Each line from the start of the listing below through the line containing "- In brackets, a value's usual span" should be reproduced exactly, with no others.

== == ==

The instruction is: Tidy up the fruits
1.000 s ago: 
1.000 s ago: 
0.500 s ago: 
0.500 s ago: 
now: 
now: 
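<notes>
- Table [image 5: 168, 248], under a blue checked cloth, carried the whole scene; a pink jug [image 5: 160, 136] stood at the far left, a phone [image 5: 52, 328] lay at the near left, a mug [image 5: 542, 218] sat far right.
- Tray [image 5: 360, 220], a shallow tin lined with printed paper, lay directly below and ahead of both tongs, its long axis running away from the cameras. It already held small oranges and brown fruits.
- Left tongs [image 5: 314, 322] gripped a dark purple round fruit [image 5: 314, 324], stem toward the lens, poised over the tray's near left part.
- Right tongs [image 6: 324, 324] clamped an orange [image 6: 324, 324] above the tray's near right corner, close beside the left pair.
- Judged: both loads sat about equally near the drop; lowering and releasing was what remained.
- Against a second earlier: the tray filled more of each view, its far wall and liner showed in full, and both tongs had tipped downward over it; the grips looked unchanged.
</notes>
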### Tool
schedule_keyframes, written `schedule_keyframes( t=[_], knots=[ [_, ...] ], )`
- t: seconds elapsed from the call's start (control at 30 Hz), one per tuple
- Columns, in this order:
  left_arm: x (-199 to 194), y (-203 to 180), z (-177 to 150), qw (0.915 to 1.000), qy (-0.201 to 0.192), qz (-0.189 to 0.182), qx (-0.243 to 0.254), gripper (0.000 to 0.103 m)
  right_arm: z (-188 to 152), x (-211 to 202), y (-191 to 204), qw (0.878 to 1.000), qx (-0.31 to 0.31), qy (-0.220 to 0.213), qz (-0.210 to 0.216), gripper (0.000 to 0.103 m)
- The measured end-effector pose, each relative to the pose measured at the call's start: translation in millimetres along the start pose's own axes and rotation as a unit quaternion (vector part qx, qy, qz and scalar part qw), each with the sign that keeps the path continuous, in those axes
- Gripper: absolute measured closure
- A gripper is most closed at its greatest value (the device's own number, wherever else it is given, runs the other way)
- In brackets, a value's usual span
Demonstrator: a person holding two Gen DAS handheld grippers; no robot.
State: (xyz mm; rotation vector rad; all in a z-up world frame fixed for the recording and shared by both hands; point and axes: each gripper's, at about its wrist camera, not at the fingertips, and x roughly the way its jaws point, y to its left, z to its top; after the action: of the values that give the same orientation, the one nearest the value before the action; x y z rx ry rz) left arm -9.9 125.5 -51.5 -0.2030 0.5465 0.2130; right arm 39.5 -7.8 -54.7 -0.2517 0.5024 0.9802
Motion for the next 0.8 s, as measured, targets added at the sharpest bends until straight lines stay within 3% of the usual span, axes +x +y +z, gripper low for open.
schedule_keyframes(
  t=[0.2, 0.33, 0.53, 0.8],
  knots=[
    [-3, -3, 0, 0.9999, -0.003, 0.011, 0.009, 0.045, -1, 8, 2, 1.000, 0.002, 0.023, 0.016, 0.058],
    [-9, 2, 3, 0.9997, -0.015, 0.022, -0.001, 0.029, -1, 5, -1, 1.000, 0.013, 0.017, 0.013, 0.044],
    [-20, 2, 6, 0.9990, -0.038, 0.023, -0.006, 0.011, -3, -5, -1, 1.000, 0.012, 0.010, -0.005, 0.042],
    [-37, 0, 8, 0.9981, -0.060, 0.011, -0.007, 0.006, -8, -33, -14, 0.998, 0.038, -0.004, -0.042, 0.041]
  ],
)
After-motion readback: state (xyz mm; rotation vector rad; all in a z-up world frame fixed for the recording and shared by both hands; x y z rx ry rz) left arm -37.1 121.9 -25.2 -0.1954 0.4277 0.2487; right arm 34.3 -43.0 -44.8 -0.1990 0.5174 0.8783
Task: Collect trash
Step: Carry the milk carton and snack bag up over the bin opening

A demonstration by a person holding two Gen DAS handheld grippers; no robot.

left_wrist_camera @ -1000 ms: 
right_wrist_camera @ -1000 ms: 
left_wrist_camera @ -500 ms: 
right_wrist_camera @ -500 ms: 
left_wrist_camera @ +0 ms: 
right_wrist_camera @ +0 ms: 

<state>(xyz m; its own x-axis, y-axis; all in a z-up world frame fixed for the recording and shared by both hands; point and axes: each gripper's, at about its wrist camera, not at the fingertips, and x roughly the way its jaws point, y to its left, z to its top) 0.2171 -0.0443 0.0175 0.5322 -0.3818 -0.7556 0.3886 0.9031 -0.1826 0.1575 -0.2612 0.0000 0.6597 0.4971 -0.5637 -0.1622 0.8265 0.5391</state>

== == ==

The completed task:
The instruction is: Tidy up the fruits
1.000 s ago: 
1.000 s ago: 
0.500 s ago: 
0.500 s ago: 
now: 
now: 
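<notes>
- Table [image 5: 168, 248], under a blue checked cloth, carried the whole scene; a pink jug [image 5: 160, 136] stood at the far left, a phone [image 5: 52, 328] lay at the near left, a mug [image 5: 542, 218] sat far right.
- Tray [image 5: 360, 220], a shallow tin lined with printed paper, lay directly below and ahead of both tongs, its long axis running away from the cameras. It already held small oranges and brown fruits.
- Left tongs [image 5: 314, 322] gripped a dark purple round fruit [image 5: 314, 324], stem toward the lens, poised over the tray's near left part.
- Right tongs [image 6: 324, 324] clamped an orange [image 6: 324, 324] above the tray's near right corner, close beside the left pair.
- Judged: both loads sat about equally near the drop; lowering and releasing was what remained.
- Against a second earlier: the tray filled more of each view, its far wall and liner showed in full, and both tongs had tipped downward over it; the grips looked unchanged.
</notes>
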### Tool
schedule_keyframes, written `schedule_keyframes( t=[_], knots=[ [_, ...] ], )`
- t: seconds elapsed from the call's start (control at 30 Hz), one per tuple
- Columns, in this order:
  left_arm: x (-199 to 194), y (-203 to 180), z (-177 to 150), qw (0.915 to 1.000), qy (-0.201 to 0.192), qz (-0.189 to 0.182), qx (-0.243 to 0.254), gripper (0.000 to 0.103 m)
  right_arm: z (-188 to 152), x (-211 to 202), y (-191 to 204), qw (0.878 to 1.000), qx (-0.31 to 0.31), qy (-0.220 to 0.213), qz (-0.210 to 0.216), gripper (0.000 to 0.103 m)
- The measured end-effector pose, each relative to the pose measured at the call's start: translation in millimetres along the start pose's own axes and rotation as a unit quaternion (vector part qx, qy, qz and scalar part qw), each with the sign that keeps the path continuous, in those axes
- Gripper: absolute measured closure
- A gripper is most closed at its greatest value (the device's own number, wherever else it is given, runs the other way)
- In brackets, a value's usual span

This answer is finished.